The Rise of Community Health Workers

The latest “innovation” to deskill mental healthcare workers has been to displace professionals entirely. Researchers have increasingly propagated the effectiveness of training lay people to provide brief therapy in lieu of licensed mental health providers. Though the stated rationale for training non-professionals, termed community health workers, is to integrate knowledge from traditional healers and communities to provide culturally competent care, their real function is to cut labor costs and put money back in the hands of corporate hospital chains. (...)

Community health worker models often draw inspiration from volunteer programs formed in resource scarce, low-and-middle-income countries in response to the lack of public or private infrastructure for mental healthcare. For example, one of the most revered volunteer community health worker models, Nepal’s Female Community Health Volunteer (FCHV) program, has been widely lauded for its expansive base of over 50,000 volunteers who offer counseling and necessary health services to women and families across the country. The FCHV is partly responsible for Nepal’s sharp declines in child and maternal mortality rates, and the public hospital system has integrated these exemplary volunteers into their service model.

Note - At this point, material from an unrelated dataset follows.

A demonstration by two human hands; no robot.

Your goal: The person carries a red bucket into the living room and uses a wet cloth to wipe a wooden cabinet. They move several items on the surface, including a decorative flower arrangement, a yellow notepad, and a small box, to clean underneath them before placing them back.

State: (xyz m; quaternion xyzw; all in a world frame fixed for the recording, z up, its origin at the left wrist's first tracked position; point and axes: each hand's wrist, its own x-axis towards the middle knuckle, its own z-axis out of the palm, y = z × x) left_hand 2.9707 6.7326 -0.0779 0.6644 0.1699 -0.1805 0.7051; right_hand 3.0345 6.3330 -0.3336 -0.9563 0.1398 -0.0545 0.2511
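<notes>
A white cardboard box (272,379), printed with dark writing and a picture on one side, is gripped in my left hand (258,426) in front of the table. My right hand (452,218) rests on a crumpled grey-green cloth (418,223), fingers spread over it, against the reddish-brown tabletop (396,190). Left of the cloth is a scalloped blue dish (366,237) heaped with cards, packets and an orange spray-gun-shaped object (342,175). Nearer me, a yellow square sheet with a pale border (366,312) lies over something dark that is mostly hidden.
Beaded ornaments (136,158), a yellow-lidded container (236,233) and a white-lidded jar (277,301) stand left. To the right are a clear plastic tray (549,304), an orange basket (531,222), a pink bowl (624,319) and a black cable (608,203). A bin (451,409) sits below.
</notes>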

However impressive the work of these women, it should go without saying that they should be adequately remunerated. Further, if they are providing essential health services, the care they provide should be incorporated into the public health system, not contingent upon a reserve army of volunteers. As several social scientists have noted, attempting to import public health models from resource-scarce contexts to high-income countries is ethically dubious, particularly if the model hinges on the exploitation of an unpaid workforce. The US has the necessary infrastructure and resources to adequately hire and compensate professionals. The imposition of scarcity and cheap labor in the US is a policy decision, not a rational response to real material constraints.